Saturday, May 09, 2009

Why YAHOO.util.Event.onContentReady is better than document.observe('dom:loaded')

I am doing a lot of heavy AJAX stuff in a project I am working on. I really like prototype, and was using document.observe('dom:loaded') to bootstrap my javascript. Using this method prevents the "operation aborted" error in IE and allows you to defer javascript processing until the DOM is fully loaded, making your web page seem load a bit faster for the user as well.

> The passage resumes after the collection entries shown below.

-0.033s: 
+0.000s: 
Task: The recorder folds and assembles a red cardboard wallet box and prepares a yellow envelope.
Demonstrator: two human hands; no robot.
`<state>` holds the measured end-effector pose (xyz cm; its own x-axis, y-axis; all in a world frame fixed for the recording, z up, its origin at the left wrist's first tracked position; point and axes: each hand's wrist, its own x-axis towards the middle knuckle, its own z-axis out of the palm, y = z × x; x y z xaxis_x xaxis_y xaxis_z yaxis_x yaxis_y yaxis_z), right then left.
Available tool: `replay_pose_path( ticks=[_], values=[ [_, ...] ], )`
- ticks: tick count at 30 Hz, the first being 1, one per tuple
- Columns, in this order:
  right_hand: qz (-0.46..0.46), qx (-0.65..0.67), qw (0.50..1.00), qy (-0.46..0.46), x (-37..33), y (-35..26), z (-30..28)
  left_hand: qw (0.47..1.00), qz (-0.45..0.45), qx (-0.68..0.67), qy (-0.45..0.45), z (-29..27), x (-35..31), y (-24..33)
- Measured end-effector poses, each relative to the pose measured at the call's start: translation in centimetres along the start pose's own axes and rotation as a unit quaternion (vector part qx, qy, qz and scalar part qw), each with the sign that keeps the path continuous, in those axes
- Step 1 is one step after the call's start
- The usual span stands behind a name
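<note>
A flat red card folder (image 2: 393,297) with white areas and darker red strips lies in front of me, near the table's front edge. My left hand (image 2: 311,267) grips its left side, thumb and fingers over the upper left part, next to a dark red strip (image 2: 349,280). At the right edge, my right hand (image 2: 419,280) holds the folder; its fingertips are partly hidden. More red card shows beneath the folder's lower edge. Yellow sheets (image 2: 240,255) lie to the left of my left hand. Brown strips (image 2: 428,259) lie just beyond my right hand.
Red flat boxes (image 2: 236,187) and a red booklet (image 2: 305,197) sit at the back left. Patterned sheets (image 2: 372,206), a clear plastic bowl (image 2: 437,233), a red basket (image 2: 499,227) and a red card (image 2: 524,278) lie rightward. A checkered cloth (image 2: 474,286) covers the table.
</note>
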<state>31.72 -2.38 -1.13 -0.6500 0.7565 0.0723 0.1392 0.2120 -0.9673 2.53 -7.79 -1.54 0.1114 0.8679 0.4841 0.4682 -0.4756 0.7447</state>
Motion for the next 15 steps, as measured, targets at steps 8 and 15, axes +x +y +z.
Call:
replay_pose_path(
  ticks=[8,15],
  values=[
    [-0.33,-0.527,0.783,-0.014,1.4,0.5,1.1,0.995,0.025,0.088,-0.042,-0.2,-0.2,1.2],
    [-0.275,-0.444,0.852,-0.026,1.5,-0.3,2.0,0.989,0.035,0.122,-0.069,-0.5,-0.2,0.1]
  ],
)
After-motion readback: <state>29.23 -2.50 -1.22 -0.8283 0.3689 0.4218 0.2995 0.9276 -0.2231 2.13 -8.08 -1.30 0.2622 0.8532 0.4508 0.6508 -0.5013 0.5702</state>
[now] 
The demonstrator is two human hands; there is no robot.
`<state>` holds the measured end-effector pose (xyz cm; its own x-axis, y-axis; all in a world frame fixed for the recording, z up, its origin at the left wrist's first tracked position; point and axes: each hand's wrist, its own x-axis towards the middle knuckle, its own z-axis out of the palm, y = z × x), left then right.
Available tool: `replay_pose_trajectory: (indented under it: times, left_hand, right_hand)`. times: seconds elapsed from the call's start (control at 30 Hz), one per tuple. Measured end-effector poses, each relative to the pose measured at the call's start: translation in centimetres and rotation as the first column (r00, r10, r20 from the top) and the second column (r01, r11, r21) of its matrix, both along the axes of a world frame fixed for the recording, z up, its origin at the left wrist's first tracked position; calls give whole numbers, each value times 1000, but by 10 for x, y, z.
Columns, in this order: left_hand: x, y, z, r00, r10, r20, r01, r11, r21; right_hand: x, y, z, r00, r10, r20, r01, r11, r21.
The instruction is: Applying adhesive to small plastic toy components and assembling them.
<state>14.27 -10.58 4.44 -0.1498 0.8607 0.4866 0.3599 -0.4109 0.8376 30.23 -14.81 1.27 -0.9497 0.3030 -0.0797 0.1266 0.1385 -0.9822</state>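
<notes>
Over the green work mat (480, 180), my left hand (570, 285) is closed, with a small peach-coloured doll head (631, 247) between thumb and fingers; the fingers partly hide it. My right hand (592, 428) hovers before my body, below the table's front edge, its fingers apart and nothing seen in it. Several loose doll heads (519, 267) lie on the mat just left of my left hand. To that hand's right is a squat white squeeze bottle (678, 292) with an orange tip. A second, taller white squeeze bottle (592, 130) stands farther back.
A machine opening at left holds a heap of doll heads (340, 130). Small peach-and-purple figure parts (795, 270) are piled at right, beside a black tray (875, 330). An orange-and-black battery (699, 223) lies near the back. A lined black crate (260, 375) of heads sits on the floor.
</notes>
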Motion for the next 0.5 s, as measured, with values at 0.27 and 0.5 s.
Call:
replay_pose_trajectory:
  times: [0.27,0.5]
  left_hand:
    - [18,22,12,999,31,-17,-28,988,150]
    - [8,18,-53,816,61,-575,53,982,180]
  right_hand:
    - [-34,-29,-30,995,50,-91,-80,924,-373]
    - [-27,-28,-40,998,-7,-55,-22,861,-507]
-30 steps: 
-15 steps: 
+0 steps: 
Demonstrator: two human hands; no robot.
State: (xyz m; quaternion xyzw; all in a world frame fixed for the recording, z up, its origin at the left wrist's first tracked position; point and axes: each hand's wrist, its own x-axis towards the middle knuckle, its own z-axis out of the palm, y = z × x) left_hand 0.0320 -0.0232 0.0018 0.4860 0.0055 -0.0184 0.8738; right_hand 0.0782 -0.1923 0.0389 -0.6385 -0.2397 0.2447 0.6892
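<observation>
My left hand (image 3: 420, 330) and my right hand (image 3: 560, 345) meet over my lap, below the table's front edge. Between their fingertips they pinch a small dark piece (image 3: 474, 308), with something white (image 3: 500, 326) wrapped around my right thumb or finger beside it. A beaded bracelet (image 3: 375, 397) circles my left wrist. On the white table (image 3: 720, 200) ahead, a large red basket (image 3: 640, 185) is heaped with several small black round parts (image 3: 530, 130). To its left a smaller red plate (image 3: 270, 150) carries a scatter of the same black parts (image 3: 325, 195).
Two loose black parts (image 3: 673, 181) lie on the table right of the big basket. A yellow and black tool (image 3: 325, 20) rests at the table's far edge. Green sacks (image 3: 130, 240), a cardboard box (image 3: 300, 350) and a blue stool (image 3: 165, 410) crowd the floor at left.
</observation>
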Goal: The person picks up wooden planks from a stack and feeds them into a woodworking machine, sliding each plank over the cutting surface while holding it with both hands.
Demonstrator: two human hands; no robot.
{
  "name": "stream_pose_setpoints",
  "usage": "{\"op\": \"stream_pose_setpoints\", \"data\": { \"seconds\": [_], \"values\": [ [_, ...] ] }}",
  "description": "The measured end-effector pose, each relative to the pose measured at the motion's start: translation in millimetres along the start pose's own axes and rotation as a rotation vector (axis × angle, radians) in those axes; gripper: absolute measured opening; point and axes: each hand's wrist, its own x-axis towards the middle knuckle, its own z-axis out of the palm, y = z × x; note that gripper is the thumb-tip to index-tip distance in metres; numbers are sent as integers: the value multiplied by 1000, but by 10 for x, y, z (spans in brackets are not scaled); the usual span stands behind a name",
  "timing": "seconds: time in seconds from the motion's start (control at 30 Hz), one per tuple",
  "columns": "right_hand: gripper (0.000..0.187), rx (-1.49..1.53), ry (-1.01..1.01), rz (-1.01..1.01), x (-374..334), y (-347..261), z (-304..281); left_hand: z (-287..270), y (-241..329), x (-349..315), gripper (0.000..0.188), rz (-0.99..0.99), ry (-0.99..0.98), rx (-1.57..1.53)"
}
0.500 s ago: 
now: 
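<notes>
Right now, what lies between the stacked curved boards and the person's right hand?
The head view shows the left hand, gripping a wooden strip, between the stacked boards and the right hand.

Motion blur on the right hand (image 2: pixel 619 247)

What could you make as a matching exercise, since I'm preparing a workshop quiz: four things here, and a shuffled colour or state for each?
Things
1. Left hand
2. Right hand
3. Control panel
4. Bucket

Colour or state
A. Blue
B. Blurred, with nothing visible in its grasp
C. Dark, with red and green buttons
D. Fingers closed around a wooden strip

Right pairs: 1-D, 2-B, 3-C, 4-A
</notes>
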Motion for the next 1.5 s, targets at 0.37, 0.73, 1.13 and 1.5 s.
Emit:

In this current project, I am loading up a web page in a DHTML dialog using a custom subclass of YUI's Dialog object. The sub-page I'm loading includes the document.observe('dom:loaded') bootstrapping code. Since this all happens on-page via AJAX, the dom:loaded event never gets called for the sub-page, so the sub-page never gets its Javascript bootstrapped!

YUI's YAHOO.util.Event.onContentReady is just like dom:loaded, but much more flexible. It can be called at any time (before or after the DOM is Ready) and will either fire immediately, or later on, once your requested content is detected. It does this by periodically scanning the DOM for your element for some # of seconds after being called.

In this case, it's a simple swap-out from document.observe('dom:loaded') to YAHOO.util.Event.onContentReady() and the problem is solved!

If you are doing absurd on-page AJAX and loading up other HTML+JS content in your app this technique could be a real life-saver.